# [PROBLEM REQUIREMENTS]
Would you extract the whole listing below and retype it exactly?

# [COLLECTED DATA]
▬▬▬▬▬▬

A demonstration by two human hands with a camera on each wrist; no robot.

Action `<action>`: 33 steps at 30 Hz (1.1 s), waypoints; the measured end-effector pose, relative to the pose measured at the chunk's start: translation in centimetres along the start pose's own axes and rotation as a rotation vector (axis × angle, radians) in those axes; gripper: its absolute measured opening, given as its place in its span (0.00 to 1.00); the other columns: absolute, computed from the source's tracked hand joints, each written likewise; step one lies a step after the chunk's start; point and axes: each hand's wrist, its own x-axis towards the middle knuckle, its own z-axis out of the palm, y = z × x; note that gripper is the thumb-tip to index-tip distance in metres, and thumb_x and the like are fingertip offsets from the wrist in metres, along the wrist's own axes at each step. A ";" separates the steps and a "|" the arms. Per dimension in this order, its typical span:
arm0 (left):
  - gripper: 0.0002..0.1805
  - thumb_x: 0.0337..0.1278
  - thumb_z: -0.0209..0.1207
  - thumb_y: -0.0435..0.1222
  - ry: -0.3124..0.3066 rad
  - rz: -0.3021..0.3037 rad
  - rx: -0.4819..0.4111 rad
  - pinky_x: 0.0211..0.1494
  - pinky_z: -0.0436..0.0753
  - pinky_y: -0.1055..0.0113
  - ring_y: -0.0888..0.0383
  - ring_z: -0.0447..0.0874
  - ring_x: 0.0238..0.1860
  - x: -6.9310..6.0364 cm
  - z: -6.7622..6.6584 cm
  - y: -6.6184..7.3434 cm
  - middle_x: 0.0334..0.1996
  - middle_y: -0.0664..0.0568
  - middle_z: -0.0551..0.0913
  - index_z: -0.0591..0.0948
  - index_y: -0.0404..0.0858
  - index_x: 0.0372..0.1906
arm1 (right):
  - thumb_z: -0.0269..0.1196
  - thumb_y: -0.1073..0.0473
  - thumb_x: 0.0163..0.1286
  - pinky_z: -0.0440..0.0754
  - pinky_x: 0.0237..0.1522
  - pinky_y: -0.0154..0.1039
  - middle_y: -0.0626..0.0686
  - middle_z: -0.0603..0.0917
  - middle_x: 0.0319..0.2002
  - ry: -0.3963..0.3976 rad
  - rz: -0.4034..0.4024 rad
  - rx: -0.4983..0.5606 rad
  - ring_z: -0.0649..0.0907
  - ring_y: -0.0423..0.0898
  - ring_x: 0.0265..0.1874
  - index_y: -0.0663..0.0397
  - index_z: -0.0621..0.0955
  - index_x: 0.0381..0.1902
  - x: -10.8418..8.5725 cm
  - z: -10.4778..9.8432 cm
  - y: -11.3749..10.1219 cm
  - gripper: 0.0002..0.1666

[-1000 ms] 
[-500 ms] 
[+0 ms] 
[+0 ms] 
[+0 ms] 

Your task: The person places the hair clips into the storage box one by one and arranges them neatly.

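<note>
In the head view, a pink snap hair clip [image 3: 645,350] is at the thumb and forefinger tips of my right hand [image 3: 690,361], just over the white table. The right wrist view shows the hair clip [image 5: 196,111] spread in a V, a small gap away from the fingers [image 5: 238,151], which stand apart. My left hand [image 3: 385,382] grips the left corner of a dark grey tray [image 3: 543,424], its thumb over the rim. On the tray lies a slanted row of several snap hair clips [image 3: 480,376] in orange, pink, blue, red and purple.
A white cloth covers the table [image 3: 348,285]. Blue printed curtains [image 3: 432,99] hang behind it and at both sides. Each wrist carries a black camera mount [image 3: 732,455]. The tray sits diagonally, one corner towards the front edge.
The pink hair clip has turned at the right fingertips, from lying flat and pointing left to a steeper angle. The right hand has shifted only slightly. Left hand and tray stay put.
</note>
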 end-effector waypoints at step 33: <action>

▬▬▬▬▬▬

# [FINISHED EXERCISE]
A demonstration by two human hands with a camera on each wrist; no robot.

Action `<action>`: 33 steps at 30 Hz (1.1 s), waypoints; the measured end-effector pose, relative to the pose measured at the chunk's start: translation in centimetres along the start pose's own axes and rotation as a rotation vector (axis × angle, radians) in those axes; gripper: its absolute measured opening, given as its place in its span (0.00 to 1.00); the other columns: absolute, computed from the source's tracked hand joints, each written likewise; step one lies a step after the chunk's start; point and axes: each hand's wrist, its own x-axis towards the middle knuckle, its own z-axis out of the palm, y = z × x; note that gripper is the thumb-tip to index-tip distance in metres, and thumb_x and the like are fingertip offsets from the wrist in metres, along the wrist's own axes at each step. A ";" separates the steps and a "|" the arms. Per dimension in this order, its typical span:
arm0 (left):
  - gripper: 0.0002..0.1805
  - thumb_x: 0.0337..0.1278
  - thumb_z: -0.0209..0.1207
  - thumb_y: -0.0435..0.1222
  - ry: -0.3124..0.3066 rad
  - rz: -0.3021..0.3037 rad
  - rx: -0.4819..0.4111 rad
  - pinky_x: 0.0211..0.1494
  - pinky_z: -0.0436..0.0753
  - pinky_y: -0.1055..0.0113
  - ring_y: -0.0888..0.0383
  - ring_z: -0.0447..0.0874
  - ring_x: 0.0238..0.1860
  - x: -6.9310..6.0364 cm
  - z: -6.7622..6.6584 cm
  - y: -6.6184..7.3434 cm
  - middle_x: 0.0334..0.1996
  - middle_y: -0.0664..0.0568
  - middle_z: -0.0551..0.0913
  - index_z: -0.0591..0.0948
  - index_y: -0.0404..0.0858
  - index_x: 0.0372..0.1906
arm1 (right):
  - thumb_z: -0.0269..0.1196
  - thumb_y: -0.1073..0.0473
  - thumb_x: 0.0163..0.1286
  - pinky_z: -0.0440..0.0754
  - pinky_x: 0.0237..0.1522
  - pinky_y: -0.0154..0.1039
  - middle_y: -0.0626..0.0686
  - middle_z: -0.0603..0.0917
  - middle_x: 0.0319..0.2002
  - ry: -0.3963..0.3976 rad
  - rz: -0.4034..0.4024 rad
  - rx: -0.4983..0.5606 rad
  - ring_z: -0.0649..0.0907
  - ring_y: -0.0423..0.0898
  - ring_x: 0.0265..0.1874
  - index_y: -0.0663..0.0397
  - index_z: -0.0621..0.0955
  - index_x: 0.0381..0.1902
  - x: -10.8418..8.5725 cm
  - z: -10.4778..9.8432 cm
  - y: -11.3749..10.1219 cm
  - gripper: 0.0002..0.1666

[-1000 ms] 
[-500 ms] 
[+0 ms] 
[+0 ms] 
[+0 ms] 

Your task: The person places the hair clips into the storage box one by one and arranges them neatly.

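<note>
In the head view, a pink snap hair clip [image 3: 645,350] is at the thumb and forefinger tips of my right hand [image 3: 690,361], just over the white table. The right wrist view shows the hair clip [image 5: 196,111] spread in a V, a small gap away from the fingers [image 5: 238,151], which stand apart. My left hand [image 3: 385,382] grips the left corner of a dark grey tray [image 3: 543,424], its thumb over the rim. On the tray lies a slanted row of several snap hair clips [image 3: 480,376] in orange, pink, blue, red and purple.
A white cloth covers the table [image 3: 348,285]. Blue printed curtains [image 3: 432,99] hang behind it and at both sides. Each wrist carries a black camera mount [image 3: 732,455]. The tray sits diagonally, one corner towards the front edge.
The pink hair clip has turned at the right fingertips, from lying flat and pointing left to a steeper angle. The right hand has shifted only slightly. Left hand and tray stay put.
</note>
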 end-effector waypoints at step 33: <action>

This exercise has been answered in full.